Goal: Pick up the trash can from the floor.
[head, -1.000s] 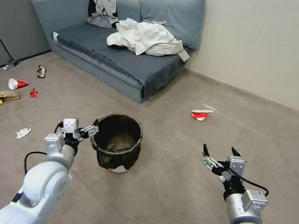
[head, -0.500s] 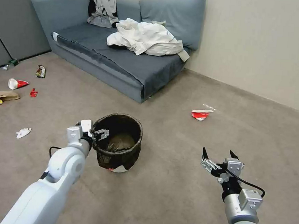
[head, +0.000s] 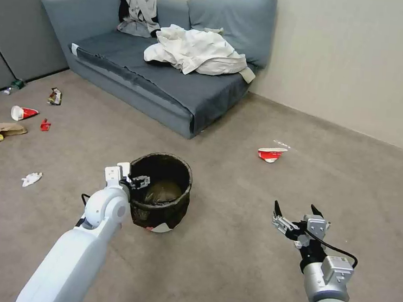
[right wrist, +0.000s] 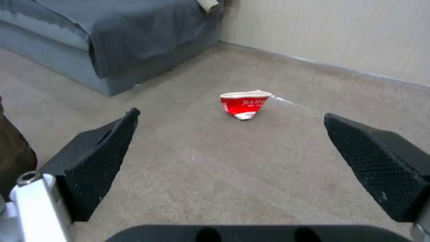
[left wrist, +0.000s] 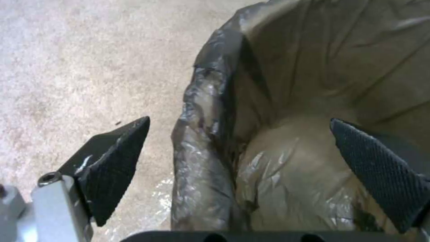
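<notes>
The right tool [head: 296, 212] hangs low over the floor [head: 230, 260] at the robot's right, its two black fingers spread wide with nothing between them. Through its wrist view a crushed red-and-white cup [right wrist: 244, 104] lies on the carpet ahead, well apart from it.

The left tool [head: 139, 182] sits at the near-left rim of the trash can [head: 161, 195], fingers parted wide. In the left wrist view one finger [left wrist: 117, 161] is outside the can above the carpet and the other is inside, with the bag-covered rim [left wrist: 201, 141] between them, not yet squeezed. The can stands upright on the floor, its dark bag folded over the rim.

Farther back are a grey sofa [head: 169, 88] with a white cloth [head: 195, 50] heaped on it, and scattered litter [head: 23, 113] at the left.
</notes>
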You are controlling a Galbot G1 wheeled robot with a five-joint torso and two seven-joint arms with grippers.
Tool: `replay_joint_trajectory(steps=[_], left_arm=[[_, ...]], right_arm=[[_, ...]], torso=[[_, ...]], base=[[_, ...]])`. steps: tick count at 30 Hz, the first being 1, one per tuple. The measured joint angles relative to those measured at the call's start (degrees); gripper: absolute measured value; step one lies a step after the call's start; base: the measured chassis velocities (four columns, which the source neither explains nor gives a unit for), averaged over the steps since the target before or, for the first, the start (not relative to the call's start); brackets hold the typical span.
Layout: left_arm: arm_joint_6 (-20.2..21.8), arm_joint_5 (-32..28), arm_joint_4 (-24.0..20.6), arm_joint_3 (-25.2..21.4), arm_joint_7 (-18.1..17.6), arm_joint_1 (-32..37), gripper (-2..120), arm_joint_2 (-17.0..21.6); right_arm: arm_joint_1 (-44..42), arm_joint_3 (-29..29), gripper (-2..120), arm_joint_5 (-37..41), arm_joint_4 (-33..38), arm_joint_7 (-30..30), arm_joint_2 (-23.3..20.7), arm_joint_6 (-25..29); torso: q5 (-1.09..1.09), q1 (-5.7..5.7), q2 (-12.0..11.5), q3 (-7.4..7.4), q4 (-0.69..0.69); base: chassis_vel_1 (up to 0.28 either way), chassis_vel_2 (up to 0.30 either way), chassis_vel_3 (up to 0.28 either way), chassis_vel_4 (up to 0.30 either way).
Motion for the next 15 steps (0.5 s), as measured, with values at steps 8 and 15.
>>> replay_joint_trajectory(steps=[8,15], left_arm=[[1.57,-3.64,0.83,0.49,-1.57,-0.63,97,-0.39],[1.79,-6.63,1.46,1.00,-4.59,-1.78,77,-0.59]], right_arm=[[-0.12,-0.02,100,0.02,0.10,0.16,0.08,0.00],[-0.20,0.02,100,0.04,0.29,0.28,0.12,0.03]], torso=[[0.00,0.00,0.00,-0.01,0.00],[0.00,0.00,0.00,-0.01,0.00]], base=[[0.000,0.000,0.000,0.000],[0.000,0.000,0.000,0.000]])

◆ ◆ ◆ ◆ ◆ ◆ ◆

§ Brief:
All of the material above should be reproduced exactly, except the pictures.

§ Final answer:
Goal: Pick up the trash can from the floor.
[head, -1.000s] 
[head, -0.500s] 
[head, +0.000s] 
[right wrist, +0.000s] 
[left wrist, +0.000s] 
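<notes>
The right tool [head: 296, 212] hangs low over the floor [head: 230, 260] at the robot's right, its two black fingers spread wide with nothing between them. Through its wrist view a crushed red-and-white cup [right wrist: 244, 104] lies on the carpet ahead, well apart from it.

The left tool [head: 139, 182] sits at the near-left rim of the trash can [head: 161, 195], fingers parted wide. In the left wrist view one finger [left wrist: 117, 161] is outside the can above the carpet and the other is inside, with the bag-covered rim [left wrist: 201, 141] between them, not yet squeezed. The can stands upright on the floor, its dark bag folded over the rim.

Farther back are a grey sofa [head: 169, 88] with a white cloth [head: 195, 50] heaped on it, and scattered litter [head: 23, 113] at the left.
</notes>
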You are controlling a Galbot G1 wheeled robot with a five-joint torso and two seven-joint arms with grippers.
Tool: `replay_joint_trajectory(steps=[_], left_arm=[[_, ...]], right_arm=[[_, ...]], torso=[[_, ...]], base=[[_, ...]])`. steps: tick count at 30 Hz, the first being 1, one per tuple. The measured joint angles relative to those measured at the call's start (degrees); gripper: absolute measured value; step one lies a step after the call's start; base: the measured chassis velocities (four columns, which the source neither explains nor gives a unit for), averaged over the steps since the target before or, for the first, the start (not relative to the call's start); brackets hold the typical span.
Layout: left_arm: arm_joint_6 (-20.2..21.8), arm_joint_5 (-32..28), arm_joint_4 (-24.0..20.6), arm_joint_3 (-25.2..21.4), arm_joint_7 (-18.1..17.6), arm_joint_1 (-32..37), gripper (-2..120), arm_joint_2 (-17.0..21.6); right_arm: arm_joint_1 (-44..42), arm_joint_3 (-29..29), gripper (-2..120), arm_joint_5 (-37..41), arm_joint_4 (-33..38), arm_joint_7 (-30..30), arm_joint_2 (-23.3..20.7), arm_joint_6 (-25..29); torso: q5 (-1.09..1.09), q1 (-5.7..5.7), q2 (-12.0..11.5), q3 (-7.4..7.4), q4 (-0.69..0.69); base: chassis_vel_1 (up to 0.28 either way), chassis_vel_2 (up to 0.30 either way), chassis_vel_3 (up to 0.28 either way), chassis_vel_4 (up to 0.30 either way).
Motion for the next 15 steps (0.5 s), as measured, with values at steps 8 and 15.
>>> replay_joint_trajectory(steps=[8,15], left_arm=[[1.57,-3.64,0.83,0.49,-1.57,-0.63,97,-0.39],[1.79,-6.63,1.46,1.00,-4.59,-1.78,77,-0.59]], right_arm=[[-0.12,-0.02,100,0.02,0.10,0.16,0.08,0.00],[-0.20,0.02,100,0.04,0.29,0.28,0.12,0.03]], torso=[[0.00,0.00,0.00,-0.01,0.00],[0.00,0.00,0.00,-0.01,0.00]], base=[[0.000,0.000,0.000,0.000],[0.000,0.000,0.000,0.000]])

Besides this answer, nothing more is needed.